Instructions to follow: Reply with only a number, the count of lines in the listing that include the word "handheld".
[[ Data for this exercise open ]]
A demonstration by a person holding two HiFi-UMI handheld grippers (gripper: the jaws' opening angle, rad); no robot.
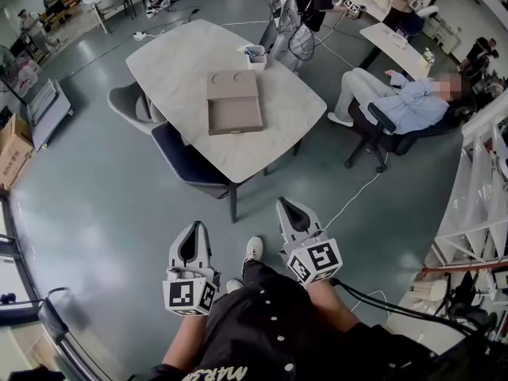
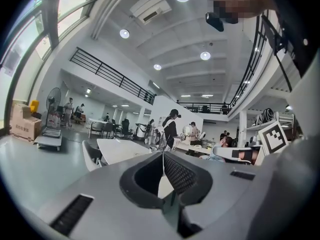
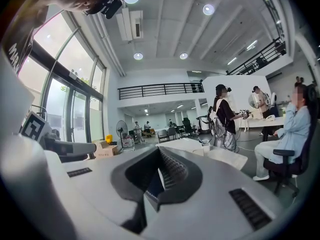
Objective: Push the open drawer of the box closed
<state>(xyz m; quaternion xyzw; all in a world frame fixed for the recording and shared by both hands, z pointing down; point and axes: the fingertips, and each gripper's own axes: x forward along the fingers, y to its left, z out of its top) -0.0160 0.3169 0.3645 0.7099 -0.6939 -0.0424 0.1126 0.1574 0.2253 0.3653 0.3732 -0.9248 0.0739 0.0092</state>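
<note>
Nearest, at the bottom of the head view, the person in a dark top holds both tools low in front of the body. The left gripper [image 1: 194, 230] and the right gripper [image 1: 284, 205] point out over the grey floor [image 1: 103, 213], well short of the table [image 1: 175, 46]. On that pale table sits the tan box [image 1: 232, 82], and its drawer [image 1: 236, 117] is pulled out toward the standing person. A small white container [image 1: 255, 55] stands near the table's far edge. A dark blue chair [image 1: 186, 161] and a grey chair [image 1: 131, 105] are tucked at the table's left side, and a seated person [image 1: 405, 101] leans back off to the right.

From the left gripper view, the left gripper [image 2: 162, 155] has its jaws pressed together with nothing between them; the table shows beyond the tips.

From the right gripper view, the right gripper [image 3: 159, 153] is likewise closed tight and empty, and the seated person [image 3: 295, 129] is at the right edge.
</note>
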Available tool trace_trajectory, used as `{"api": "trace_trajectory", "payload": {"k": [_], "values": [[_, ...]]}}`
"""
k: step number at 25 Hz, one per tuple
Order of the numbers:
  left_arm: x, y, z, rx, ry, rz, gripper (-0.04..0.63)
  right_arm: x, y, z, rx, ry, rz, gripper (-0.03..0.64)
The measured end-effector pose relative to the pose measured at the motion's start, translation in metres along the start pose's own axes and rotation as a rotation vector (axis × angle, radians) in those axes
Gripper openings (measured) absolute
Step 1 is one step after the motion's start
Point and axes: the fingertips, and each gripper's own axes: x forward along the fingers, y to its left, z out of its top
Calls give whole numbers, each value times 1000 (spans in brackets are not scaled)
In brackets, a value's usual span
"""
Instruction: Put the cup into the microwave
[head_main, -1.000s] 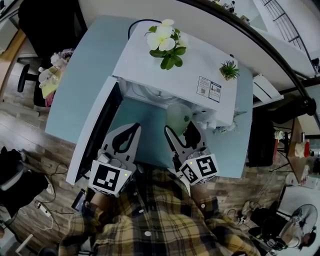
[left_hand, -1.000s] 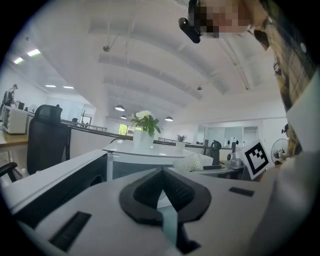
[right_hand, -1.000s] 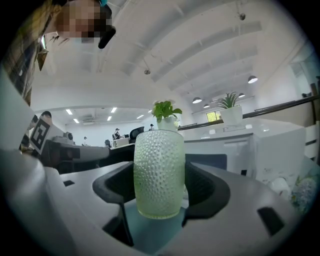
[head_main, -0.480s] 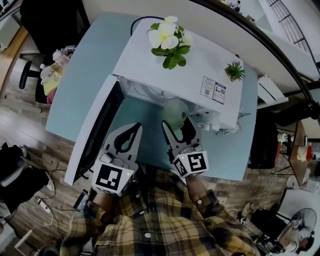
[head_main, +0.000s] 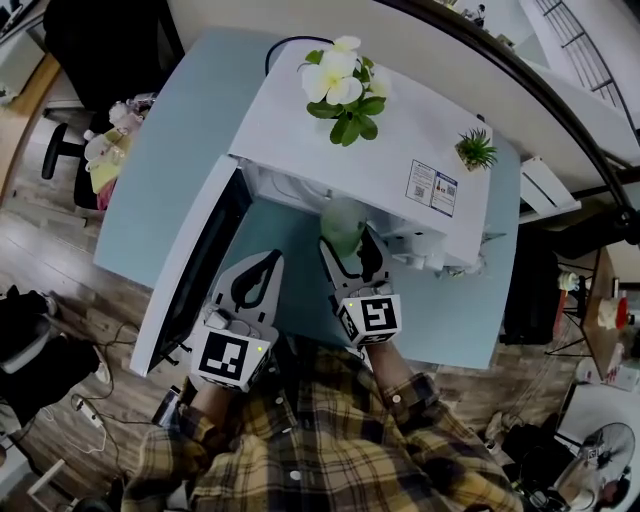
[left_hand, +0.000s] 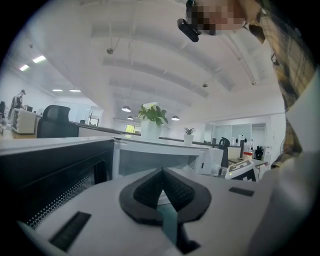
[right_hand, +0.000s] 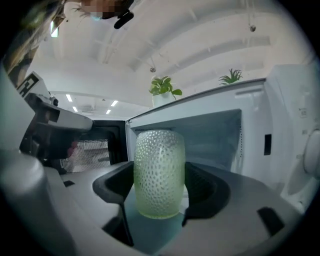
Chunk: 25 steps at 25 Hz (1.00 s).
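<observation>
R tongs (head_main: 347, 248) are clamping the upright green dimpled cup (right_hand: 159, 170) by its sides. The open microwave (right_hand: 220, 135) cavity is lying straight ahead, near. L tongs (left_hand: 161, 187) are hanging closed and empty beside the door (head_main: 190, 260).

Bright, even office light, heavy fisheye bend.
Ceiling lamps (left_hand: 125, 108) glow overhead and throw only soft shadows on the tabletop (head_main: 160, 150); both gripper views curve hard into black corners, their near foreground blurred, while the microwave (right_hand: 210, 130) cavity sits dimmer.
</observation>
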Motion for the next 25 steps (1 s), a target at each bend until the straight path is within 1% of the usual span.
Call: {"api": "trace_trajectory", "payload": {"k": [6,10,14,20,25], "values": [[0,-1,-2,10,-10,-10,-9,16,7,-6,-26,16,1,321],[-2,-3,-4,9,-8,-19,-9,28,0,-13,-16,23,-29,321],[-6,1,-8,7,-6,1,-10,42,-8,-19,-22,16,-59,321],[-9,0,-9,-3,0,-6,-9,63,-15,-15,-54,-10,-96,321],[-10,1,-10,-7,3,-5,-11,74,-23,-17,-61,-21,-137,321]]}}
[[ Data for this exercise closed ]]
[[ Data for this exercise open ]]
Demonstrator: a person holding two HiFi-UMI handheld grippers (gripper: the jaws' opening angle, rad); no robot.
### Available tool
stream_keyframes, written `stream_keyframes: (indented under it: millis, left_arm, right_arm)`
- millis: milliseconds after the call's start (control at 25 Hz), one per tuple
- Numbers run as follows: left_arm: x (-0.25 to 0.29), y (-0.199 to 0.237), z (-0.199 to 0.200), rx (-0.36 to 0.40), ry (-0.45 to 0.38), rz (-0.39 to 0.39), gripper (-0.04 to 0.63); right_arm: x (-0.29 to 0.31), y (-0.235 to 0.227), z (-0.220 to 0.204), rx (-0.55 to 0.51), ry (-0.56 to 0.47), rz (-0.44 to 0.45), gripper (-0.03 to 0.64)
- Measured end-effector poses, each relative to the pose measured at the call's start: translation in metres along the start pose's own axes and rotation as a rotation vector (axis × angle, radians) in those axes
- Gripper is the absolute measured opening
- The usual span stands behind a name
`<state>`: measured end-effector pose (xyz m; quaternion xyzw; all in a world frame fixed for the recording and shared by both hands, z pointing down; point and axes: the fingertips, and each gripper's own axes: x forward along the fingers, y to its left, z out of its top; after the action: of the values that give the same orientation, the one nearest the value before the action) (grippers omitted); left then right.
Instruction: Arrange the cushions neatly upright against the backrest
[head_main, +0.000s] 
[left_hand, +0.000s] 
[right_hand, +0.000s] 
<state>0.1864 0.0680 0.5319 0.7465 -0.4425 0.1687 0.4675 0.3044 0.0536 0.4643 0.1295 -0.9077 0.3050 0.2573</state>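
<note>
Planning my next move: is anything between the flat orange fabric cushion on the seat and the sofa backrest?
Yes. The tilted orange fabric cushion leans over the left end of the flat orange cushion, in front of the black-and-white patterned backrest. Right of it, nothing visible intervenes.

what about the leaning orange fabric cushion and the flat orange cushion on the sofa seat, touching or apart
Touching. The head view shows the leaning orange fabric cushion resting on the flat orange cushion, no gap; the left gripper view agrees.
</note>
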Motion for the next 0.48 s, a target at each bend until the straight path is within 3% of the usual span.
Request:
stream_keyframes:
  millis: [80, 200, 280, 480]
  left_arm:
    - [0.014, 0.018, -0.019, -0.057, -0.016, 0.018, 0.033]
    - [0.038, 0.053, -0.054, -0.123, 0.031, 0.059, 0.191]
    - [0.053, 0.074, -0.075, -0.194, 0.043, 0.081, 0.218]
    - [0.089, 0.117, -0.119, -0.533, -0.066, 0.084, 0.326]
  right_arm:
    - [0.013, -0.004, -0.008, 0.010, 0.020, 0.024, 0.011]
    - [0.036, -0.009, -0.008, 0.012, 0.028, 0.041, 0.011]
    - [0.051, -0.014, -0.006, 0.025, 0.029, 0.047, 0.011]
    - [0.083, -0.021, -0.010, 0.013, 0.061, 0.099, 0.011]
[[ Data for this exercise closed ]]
Solution: 2